== THE TASK ==
Retype every line from the start of the data down to and including the line with "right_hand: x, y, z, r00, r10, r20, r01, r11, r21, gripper". Skip the pictures.

== DATA TO PROCESS ==
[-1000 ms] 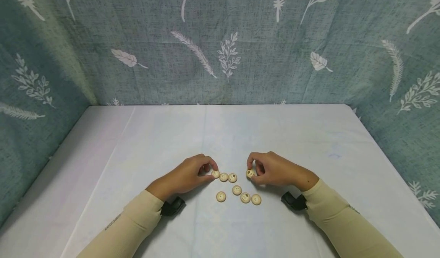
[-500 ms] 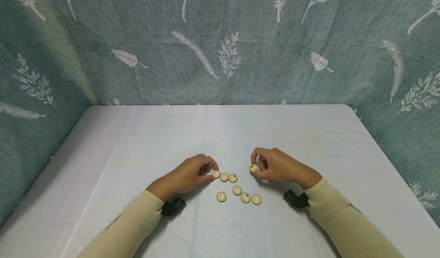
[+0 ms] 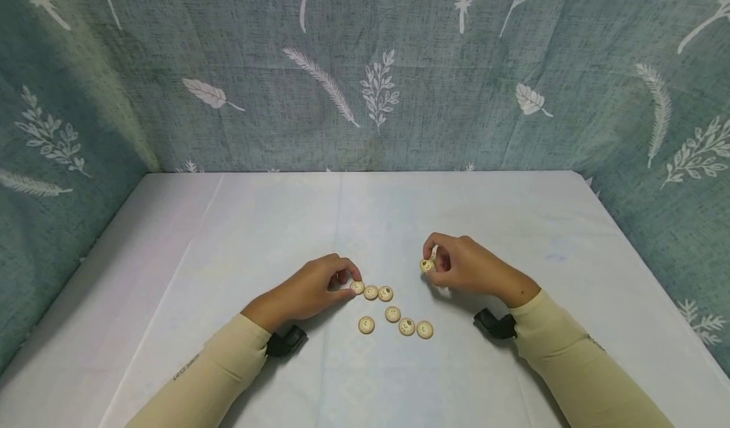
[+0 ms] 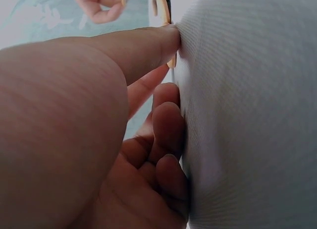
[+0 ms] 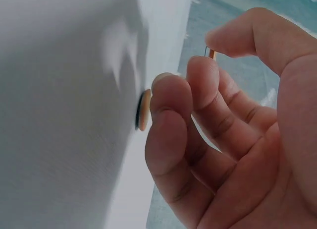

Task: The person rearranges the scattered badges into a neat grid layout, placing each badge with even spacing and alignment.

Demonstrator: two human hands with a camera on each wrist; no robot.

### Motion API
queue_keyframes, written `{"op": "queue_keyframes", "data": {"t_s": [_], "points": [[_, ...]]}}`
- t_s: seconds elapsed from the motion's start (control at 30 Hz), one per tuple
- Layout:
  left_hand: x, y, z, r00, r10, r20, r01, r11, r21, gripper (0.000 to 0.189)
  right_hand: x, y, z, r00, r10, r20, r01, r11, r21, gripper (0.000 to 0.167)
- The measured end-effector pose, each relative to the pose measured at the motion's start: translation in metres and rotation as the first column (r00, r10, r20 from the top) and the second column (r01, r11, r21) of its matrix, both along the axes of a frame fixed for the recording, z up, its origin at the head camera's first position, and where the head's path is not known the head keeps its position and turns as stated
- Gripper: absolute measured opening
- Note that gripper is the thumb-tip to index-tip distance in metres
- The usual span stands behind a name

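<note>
In the head view my left hand (image 3: pixel 316 286) lies on the table, its thumb and index finger pinching a small round wooden disc (image 3: pixel 357 287) by the edges. That disc is the left end of a short row, with a second disc (image 3: pixel 371 292) and a third disc (image 3: pixel 385 293) bearing a dark spot. My right hand (image 3: pixel 470 266) pinches another spotted disc (image 3: pixel 426 265) between thumb and fingertip, raised off the table. The right wrist view catches this held disc (image 5: pixel 212 52) edge-on, while a disc (image 5: pixel 144 110) lies beyond the fingers.
Nearer the body lie more discs: one alone (image 3: pixel 367 325), and a slanting group with an upper disc (image 3: pixel 392 314), a spotted disc (image 3: pixel 407 326) and a right-hand disc (image 3: pixel 424 330). A white cloth covers the table (image 3: pixel 256 219). Leaf-patterned curtain (image 3: pixel 274 123) stands behind it.
My right hand has moved away from the row, rightward and toward the far side, carrying its disc upward. The left hand stays in place on its disc.
</note>
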State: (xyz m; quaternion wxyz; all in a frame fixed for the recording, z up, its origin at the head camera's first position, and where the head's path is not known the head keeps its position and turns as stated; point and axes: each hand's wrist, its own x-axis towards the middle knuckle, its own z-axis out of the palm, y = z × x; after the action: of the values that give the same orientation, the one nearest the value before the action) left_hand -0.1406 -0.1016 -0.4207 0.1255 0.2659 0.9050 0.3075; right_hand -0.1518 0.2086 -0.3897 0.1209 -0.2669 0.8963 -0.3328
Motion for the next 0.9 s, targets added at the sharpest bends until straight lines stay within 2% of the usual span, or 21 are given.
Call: {"op": "queue_keyframes", "data": {"t_s": [0.27, 0.9], "points": [[0.000, 0.000, 0.000, 1.000, 0.000, 0.011, 0.000, 1.000, -0.003, 0.020, -0.002, 0.003, 0.003, 1.000, -0.011, 0.019, 0.011, 1.000, -0.009, 0.025], [0.000, 0.000, 0.001, 1.000, 0.004, 0.003, -0.004, 1.000, -0.005, 0.020, -0.010, 0.019, -0.001, 0.998, -0.057, 0.010, 0.056, 0.995, 0.085, 0.021]]}}
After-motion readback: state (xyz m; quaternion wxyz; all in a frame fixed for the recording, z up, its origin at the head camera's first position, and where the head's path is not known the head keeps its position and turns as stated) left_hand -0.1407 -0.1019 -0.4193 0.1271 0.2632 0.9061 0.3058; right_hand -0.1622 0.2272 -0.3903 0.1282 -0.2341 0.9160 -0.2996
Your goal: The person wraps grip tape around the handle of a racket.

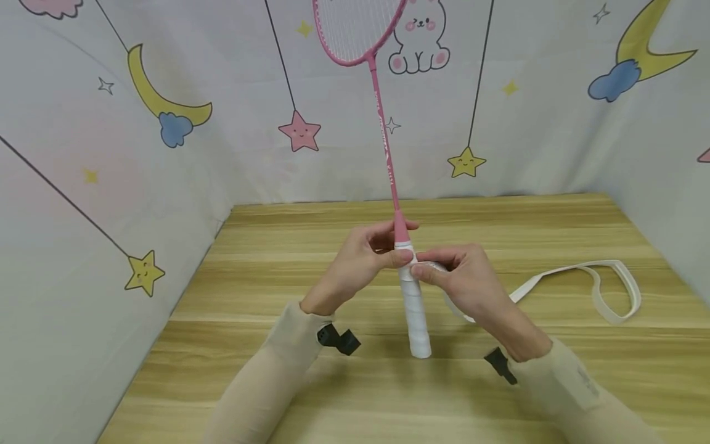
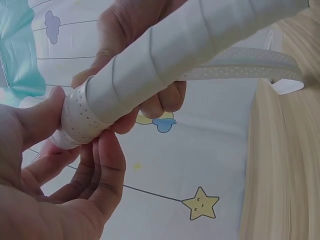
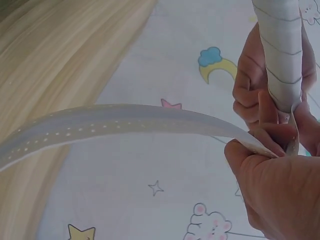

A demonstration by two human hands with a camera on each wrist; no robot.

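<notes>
A pink badminton racket (image 1: 385,142) stands nearly upright in the head view, head up, its handle (image 1: 417,317) wrapped in overlapping turns of white grip tape. My left hand (image 1: 355,259) grips the handle's upper end just below the pink cone, thumb across the front. Close beside it, my right hand (image 1: 474,280) pinches the loose length of white overgrip tape (image 3: 130,118) where it leaves the handle. Small perforations show on the tape's last turn (image 2: 80,117) in the left wrist view, with the left thumb and fingers around it.
The tape's free end (image 1: 632,287) trails to the right and loops on the wooden table (image 1: 288,246). A white cloth backdrop (image 1: 222,166) printed with stars, moons and bears rises behind and at both sides. The racket's strung head (image 1: 357,28) reaches past the top of the head view.
</notes>
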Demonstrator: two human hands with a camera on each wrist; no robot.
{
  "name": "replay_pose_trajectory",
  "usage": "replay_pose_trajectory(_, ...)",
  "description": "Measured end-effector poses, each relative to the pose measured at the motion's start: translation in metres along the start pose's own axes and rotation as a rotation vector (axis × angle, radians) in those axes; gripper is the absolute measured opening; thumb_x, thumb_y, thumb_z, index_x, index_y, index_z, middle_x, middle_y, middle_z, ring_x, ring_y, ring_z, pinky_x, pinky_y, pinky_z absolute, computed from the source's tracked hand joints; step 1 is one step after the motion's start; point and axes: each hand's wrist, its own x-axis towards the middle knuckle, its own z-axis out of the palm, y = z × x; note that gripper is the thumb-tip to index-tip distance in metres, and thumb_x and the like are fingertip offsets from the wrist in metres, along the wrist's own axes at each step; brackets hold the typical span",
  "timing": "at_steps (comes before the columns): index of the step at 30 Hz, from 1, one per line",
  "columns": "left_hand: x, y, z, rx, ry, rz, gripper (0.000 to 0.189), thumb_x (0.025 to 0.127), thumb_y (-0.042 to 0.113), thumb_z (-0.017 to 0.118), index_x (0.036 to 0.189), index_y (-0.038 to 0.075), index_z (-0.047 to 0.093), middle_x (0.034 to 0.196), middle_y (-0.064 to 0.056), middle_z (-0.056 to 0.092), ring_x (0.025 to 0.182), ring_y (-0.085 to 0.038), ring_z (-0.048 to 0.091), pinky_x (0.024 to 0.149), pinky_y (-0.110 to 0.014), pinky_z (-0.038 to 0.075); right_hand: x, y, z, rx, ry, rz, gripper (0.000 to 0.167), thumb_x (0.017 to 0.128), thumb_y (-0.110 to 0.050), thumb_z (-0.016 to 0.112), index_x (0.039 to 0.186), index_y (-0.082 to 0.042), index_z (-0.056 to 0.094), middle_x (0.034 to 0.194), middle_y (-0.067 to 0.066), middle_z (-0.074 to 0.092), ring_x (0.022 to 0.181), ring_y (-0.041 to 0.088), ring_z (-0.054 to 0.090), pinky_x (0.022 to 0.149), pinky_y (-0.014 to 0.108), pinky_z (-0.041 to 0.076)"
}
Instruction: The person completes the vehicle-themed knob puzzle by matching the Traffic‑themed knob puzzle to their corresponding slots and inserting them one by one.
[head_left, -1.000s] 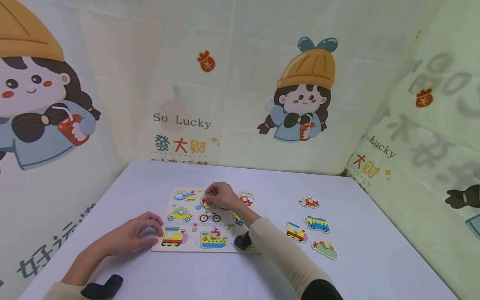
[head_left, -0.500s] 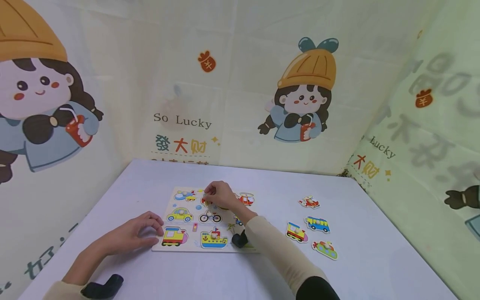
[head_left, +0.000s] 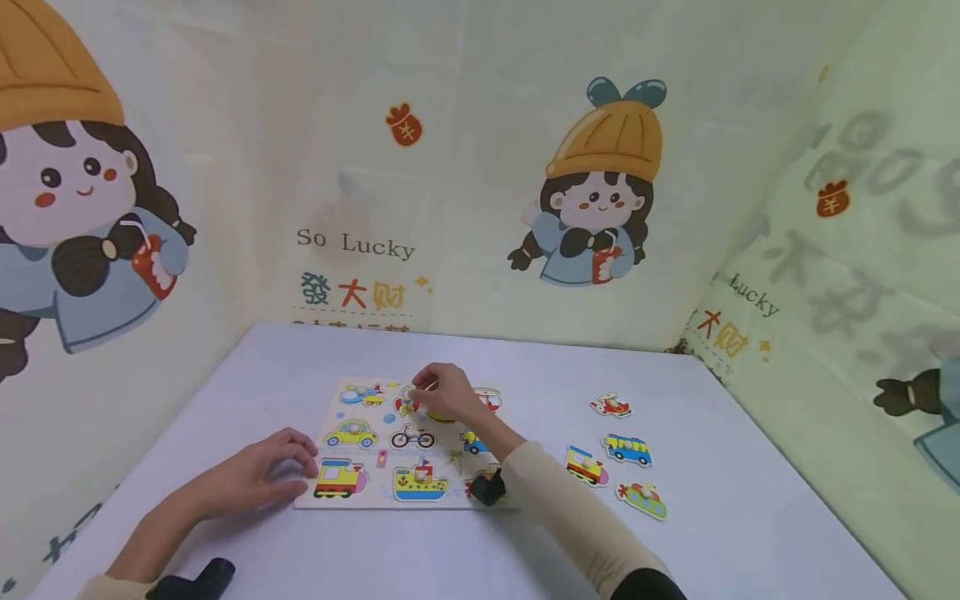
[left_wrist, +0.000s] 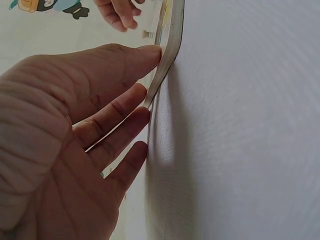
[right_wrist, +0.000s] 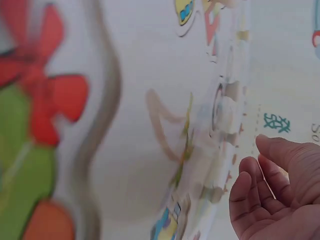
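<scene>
A wooden knob puzzle board (head_left: 375,502) with vehicle pictures lies on the white table. My left hand (head_left: 258,471) is at its left side, and in the left wrist view the thumb and fingertips touch the edge of the board (left_wrist: 172,47), fingers fairly straight. Over the board's back row is my right hand (head_left: 447,393), fingertips just above and right of a small red round-topped puzzle piece (head_left: 406,403). In the right wrist view this hand (right_wrist: 280,195) has its fingers loosely bent, with nothing seen between them. The right hand and forearm hide part of the board's right side.
Right of the board lie loose pieces: a red plane (head_left: 611,406), a blue bus (head_left: 627,449), a train (head_left: 587,466) and a green submarine (head_left: 642,500). Printed cloth walls (head_left: 465,192) stand behind and beside the table.
My right fingertips have drawn slightly away to the right from the red round-topped piece, which now shows more. My left hand stays at the board's edge. The head view has shifted a little.
</scene>
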Motion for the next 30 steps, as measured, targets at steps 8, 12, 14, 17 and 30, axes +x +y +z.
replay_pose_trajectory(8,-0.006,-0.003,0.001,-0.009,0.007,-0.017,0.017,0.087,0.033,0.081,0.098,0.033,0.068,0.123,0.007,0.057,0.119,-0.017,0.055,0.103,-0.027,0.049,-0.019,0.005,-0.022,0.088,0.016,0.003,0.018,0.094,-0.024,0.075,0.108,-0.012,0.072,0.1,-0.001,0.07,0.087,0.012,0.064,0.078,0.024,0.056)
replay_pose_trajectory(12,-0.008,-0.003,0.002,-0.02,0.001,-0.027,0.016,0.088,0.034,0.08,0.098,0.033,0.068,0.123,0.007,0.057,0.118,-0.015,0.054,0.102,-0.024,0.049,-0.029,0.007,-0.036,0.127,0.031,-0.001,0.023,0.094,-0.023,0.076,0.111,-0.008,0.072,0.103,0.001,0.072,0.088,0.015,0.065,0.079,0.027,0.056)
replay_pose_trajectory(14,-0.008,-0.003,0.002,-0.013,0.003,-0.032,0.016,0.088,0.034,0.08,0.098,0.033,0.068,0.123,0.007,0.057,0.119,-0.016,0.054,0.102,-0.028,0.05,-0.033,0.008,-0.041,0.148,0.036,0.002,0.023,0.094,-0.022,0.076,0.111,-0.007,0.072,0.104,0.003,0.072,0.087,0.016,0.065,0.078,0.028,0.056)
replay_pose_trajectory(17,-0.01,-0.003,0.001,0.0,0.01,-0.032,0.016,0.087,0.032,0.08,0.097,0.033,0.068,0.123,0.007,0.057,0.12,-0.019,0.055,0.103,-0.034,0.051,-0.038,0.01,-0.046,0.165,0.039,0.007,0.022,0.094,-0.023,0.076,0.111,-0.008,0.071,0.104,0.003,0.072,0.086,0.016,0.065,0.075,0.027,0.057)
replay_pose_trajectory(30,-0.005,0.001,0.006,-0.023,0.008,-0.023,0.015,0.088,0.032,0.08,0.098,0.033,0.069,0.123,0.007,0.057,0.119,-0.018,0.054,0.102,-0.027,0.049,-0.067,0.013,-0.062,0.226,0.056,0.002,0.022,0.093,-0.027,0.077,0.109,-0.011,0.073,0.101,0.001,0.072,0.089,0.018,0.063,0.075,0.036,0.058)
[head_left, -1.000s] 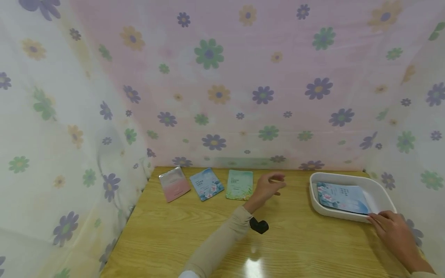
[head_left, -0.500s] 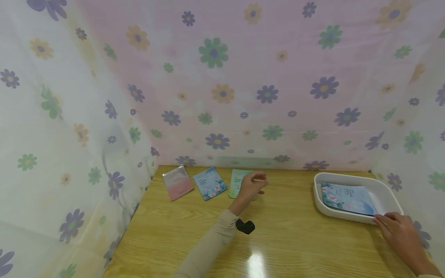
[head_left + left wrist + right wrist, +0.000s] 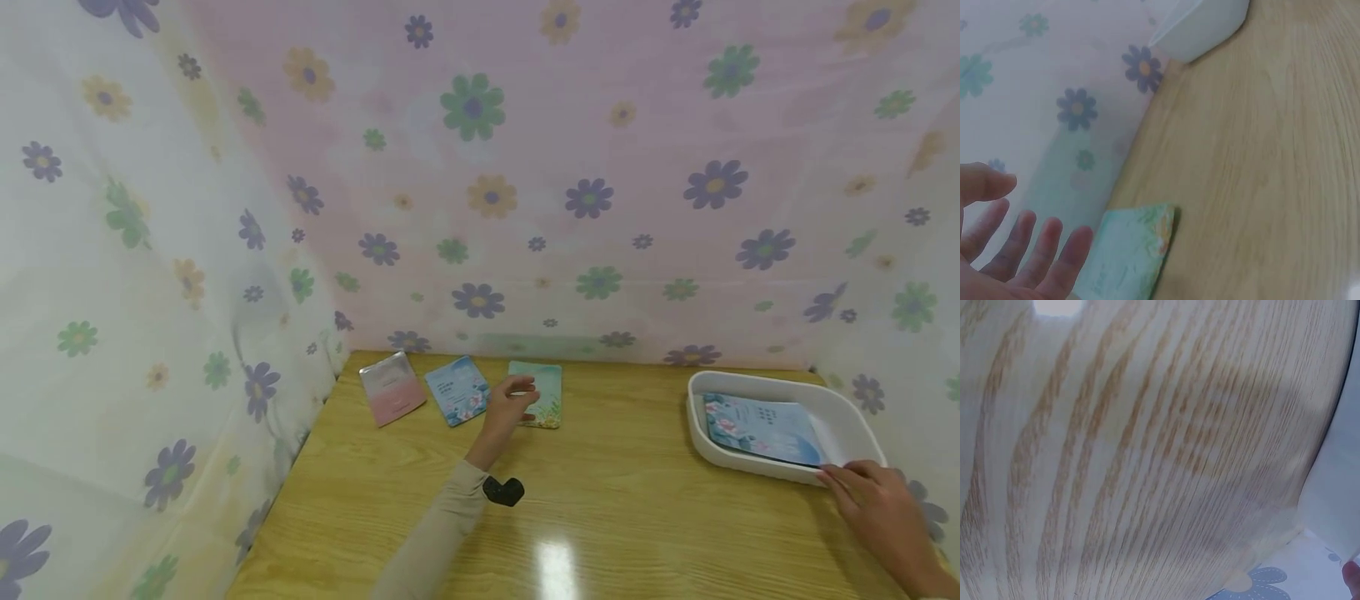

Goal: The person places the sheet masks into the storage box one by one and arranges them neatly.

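The left hand [image 3: 506, 411] has moved leftward in the head view, from the right side of the flat pale-green floral packet [image 3: 550, 398] to its left edge, its grip loosely wide with nothing held. That packet lies on the wood-grained counter [image 3: 637, 517] beside a flat blue floral packet [image 3: 456, 390]; the right hand [image 3: 881, 508] pinches the rim of a white rounded tray [image 3: 855, 427]. The left wrist view shows thumb and fingers spread apart; the right wrist view, one fingertip at the tray's edge.

Three packets [image 3: 456, 392] on the table [image 3: 637, 500], left of the tray [image 3: 836, 423]
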Demonstrator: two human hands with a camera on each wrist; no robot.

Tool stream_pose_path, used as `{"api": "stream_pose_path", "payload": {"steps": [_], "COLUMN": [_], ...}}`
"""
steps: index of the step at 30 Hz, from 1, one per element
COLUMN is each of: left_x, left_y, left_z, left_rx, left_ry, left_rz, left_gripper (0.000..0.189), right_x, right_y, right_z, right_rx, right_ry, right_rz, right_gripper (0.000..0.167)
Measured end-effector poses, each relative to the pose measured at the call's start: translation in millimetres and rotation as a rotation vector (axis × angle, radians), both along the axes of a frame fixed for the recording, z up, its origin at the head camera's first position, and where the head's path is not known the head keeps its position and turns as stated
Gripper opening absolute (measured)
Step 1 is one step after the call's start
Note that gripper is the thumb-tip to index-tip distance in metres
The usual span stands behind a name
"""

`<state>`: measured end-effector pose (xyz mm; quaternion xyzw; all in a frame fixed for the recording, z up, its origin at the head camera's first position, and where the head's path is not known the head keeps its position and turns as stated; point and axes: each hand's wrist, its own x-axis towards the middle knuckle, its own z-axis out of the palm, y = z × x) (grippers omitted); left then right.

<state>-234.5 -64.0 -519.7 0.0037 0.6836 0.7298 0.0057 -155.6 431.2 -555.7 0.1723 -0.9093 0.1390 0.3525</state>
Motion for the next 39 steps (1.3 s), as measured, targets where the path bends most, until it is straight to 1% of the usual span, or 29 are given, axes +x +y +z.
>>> {"api": "stream_pose_path", "payload": {"steps": [4,7,11,14,18,21,22,24,26,29,30,32,34,37,39], "left_x": [1.0,2.2,2.7,2.0,0.3,-1.4,-2.1,-3.7,-5.6,-8.3,-9.1,-10.7,-11.5,-11.8,-11.5], "left_y": [-9.8,-16.5,-24.2,-28.8,-33.0,-33.6,-33.0,-30.1,-25.8,-17.7,-15.2,-10.8,-7.3,-4.5,-4.0], "left_z": [-7.3,-13.4,-23.4,-31.1,-38.5,-42.5,-43.6,-44.3,-44.2,-43.1,-43.3,-43.8,-44.5,-46.2,-46.9], "left_rx": [0.031,0.023,0.021,0.026,0.006,-0.012,-0.025,-0.082,-0.169,-0.303,-0.333,-0.365,-0.390,-0.421,-0.435], "left_ry": [-0.026,-0.070,-0.124,-0.142,-0.186,-0.223,-0.226,-0.227,-0.209,-0.181,-0.174,-0.164,-0.165,-0.171,-0.167], "left_rz": [0.047,0.088,0.127,0.149,0.187,0.216,0.226,0.259,0.295,0.342,0.354,0.379,0.410,0.452,0.464], "left_gripper": [0.029,0.030,0.033,0.036,0.035,0.033,0.032,0.030,0.028,0.026,0.026,0.026,0.025,0.025,0.026], "right_x": [0.3,1.3,3.2,4.6,5.2,5.0,5.1,5.2,5.3,5.2,5.0,4.3,4.0,3.1,3.1], "right_y": [1,1,3,5,6,5,5,5,4,4,4,5,4,2,0], "right_z": [1.5,1.8,0.4,-1.1,-2.0,-1.5,-1.3,-0.7,-0.3,-0.2,-0.4,-0.7,-1.1,-1.4,-1.7], "right_rx": [0.011,0.011,0.018,0.022,0.024,0.022,0.021,0.020,0.021,0.020,0.020,0.020,0.018,0.017,0.013], "right_ry": [0.007,-0.010,-0.037,-0.063,-0.097,-0.111,-0.114,-0.125,-0.130,-0.127,-0.120,-0.109,-0.121,-0.135,-0.149], "right_rz": [-0.012,-0.034,-0.063,-0.079,-0.096,-0.101,-0.102,-0.110,-0.113,-0.108,-0.100,-0.086,-0.094,-0.103,-0.114], "right_gripper": [0.086,0.087,0.088,0.079,0.053,0.038,0.035,0.032,0.030,0.034,0.035,0.036,0.034,0.025,0.021]}}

== ANSWER SPACE ==
[-1000 ms] 
[-500 ms] 
[+0 ms] 
[+0 ms] 
[+0 ms] 

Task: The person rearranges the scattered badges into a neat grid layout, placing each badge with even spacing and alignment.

Demonstrator: two human hands with a camera on each wrist; no robot.

### Motion API
queue_keyframes, written `{"op": "queue_keyframes", "data": {"t_s": [_], "points": [[_, ...]]}}`
- t_s: seconds elapsed from the motion's start (control at 30 Hz), one per tuple
- Layout:
  left_hand: x, y, z, r00, r10, r20, r01, r11, r21, gripper (0.000 to 0.189)
  right_hand: x, y, z, r00, r10, r20, r01, r11, r21, gripper (0.000 to 0.167)

Nothing remains to be added to the output.